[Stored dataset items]
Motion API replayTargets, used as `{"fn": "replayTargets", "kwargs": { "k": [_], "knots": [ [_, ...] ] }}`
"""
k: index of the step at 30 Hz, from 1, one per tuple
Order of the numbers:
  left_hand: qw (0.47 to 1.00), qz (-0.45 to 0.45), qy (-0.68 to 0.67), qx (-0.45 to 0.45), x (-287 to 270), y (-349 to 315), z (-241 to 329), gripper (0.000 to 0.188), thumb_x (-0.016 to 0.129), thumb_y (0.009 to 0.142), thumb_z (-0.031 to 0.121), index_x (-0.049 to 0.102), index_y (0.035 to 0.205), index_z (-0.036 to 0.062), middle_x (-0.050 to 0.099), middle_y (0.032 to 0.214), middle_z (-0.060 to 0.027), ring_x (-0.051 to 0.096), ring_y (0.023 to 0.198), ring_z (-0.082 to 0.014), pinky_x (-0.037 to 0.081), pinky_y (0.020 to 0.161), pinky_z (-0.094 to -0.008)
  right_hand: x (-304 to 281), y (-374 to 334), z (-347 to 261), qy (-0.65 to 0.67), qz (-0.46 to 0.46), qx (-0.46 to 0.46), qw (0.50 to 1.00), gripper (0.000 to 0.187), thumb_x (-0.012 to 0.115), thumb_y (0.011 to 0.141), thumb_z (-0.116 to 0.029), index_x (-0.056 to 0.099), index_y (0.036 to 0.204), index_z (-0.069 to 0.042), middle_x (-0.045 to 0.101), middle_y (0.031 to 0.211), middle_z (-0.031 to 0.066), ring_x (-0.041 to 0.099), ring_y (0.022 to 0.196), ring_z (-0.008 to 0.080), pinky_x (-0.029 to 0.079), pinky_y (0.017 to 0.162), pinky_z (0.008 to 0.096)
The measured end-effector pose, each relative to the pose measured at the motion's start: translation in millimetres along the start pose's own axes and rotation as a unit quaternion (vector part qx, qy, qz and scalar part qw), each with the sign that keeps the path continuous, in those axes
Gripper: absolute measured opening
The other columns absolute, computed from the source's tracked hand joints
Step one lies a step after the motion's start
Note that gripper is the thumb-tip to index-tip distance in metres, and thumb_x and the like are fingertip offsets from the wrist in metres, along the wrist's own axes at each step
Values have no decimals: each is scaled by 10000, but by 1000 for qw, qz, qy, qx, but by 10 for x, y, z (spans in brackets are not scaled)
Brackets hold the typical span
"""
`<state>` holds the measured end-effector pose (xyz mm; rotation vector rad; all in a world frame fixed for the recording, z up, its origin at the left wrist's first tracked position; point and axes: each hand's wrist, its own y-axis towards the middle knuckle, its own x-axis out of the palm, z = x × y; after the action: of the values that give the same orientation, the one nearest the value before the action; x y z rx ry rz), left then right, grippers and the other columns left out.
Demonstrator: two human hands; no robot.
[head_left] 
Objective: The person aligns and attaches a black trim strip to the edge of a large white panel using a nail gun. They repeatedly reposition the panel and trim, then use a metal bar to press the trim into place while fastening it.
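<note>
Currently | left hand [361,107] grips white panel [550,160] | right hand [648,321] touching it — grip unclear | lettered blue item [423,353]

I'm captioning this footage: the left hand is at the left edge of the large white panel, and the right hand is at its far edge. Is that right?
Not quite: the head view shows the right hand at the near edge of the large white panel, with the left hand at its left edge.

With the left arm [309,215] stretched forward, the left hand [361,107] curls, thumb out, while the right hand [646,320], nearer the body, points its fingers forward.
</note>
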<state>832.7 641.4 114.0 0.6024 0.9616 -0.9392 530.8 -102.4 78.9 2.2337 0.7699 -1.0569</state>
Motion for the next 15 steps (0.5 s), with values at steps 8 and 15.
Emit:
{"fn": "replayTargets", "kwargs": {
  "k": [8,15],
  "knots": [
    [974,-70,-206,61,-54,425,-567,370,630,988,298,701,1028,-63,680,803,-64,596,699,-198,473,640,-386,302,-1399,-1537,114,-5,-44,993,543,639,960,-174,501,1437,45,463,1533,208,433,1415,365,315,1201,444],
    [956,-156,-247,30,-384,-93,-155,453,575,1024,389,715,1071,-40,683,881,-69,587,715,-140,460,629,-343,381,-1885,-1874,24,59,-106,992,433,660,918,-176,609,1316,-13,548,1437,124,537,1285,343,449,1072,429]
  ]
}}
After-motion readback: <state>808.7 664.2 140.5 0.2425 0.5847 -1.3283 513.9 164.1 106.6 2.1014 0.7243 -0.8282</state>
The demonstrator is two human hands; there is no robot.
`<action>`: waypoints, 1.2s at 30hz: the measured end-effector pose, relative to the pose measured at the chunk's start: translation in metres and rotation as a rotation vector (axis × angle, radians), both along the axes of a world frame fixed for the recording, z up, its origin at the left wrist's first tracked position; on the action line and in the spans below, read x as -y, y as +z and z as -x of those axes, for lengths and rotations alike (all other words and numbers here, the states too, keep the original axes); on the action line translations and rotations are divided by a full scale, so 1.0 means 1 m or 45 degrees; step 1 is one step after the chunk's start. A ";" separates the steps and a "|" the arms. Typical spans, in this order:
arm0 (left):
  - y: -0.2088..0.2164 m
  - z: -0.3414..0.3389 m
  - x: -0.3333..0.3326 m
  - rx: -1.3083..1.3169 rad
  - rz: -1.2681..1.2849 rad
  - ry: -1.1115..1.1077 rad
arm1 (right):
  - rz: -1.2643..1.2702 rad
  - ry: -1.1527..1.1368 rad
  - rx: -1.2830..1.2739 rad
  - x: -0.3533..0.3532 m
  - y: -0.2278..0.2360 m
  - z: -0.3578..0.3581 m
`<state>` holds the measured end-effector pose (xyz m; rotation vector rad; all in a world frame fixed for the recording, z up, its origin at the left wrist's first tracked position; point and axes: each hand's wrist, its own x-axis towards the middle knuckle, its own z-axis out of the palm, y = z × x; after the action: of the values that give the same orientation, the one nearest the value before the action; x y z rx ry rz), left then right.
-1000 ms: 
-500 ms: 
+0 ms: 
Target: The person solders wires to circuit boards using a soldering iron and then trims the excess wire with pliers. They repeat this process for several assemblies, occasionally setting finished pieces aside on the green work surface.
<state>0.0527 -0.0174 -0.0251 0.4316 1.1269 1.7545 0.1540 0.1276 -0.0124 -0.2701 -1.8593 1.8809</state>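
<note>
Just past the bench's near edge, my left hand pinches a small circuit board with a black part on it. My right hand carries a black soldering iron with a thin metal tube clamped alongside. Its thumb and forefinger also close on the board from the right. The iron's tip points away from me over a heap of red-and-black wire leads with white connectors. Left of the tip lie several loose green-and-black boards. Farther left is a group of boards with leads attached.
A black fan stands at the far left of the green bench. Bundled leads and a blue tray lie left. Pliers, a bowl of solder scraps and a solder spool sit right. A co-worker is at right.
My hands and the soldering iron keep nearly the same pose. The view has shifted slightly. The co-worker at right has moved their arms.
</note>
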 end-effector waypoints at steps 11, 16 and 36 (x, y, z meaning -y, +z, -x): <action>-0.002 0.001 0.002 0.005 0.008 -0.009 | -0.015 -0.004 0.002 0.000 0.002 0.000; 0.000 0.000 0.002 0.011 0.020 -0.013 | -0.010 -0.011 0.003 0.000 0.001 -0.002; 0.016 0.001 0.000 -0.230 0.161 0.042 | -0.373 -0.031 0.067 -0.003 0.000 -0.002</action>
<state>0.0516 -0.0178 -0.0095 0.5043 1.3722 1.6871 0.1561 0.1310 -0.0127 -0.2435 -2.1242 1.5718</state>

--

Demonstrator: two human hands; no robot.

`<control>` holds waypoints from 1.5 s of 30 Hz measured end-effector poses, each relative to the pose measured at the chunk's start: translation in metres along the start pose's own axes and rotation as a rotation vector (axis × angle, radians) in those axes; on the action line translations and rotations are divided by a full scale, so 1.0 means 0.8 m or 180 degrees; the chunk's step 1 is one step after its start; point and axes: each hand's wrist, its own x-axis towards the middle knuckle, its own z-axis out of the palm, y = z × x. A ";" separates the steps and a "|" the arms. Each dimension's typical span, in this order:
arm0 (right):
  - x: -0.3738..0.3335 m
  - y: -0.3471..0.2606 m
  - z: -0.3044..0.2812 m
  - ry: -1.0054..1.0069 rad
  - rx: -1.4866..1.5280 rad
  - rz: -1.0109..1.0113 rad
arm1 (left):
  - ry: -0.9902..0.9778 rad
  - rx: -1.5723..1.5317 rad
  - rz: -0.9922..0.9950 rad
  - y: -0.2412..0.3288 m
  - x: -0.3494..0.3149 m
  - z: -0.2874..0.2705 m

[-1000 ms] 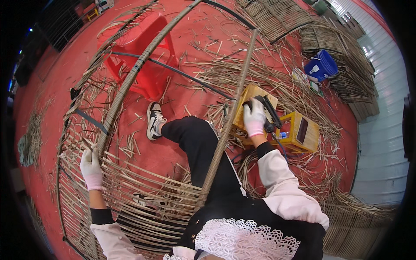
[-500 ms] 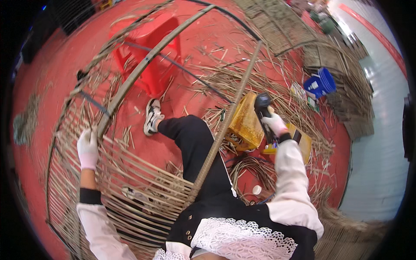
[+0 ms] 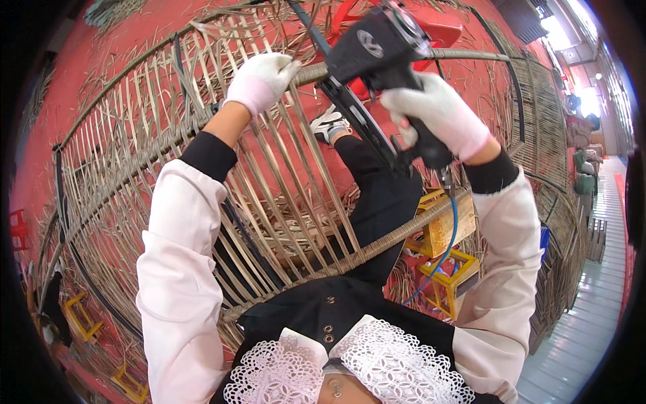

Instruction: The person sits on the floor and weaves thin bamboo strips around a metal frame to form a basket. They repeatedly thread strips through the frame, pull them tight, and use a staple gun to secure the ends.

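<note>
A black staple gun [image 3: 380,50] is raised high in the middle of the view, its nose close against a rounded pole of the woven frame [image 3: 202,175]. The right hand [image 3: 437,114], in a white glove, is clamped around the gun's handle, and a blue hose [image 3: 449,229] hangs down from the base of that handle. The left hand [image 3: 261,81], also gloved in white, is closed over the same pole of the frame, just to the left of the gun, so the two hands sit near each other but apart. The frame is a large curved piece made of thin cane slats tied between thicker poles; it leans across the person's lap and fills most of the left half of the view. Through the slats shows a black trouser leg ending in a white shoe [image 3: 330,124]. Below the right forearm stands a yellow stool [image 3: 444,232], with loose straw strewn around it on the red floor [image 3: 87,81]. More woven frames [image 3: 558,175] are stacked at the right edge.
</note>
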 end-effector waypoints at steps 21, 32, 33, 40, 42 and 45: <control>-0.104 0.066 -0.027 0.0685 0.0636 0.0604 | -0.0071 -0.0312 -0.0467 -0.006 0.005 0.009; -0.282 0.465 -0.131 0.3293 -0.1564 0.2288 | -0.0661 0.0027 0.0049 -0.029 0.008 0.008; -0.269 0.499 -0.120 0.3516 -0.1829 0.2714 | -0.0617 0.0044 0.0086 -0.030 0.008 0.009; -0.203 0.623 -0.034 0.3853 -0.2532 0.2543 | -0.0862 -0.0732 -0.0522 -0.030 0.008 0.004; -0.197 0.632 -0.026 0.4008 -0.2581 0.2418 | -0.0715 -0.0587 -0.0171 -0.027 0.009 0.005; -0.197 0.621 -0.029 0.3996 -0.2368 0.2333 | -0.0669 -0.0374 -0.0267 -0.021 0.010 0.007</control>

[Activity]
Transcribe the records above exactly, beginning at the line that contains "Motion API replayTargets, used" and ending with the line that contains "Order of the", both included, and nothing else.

[Response for this exercise]
Motion API replayTargets, used as `{"fn": "replayTargets", "kwargs": { "k": [_], "knots": [ [_, ...] ] }}`
"""
k: index of the step at 30 Hz, from 1, one per tuple
Order of the numbers:

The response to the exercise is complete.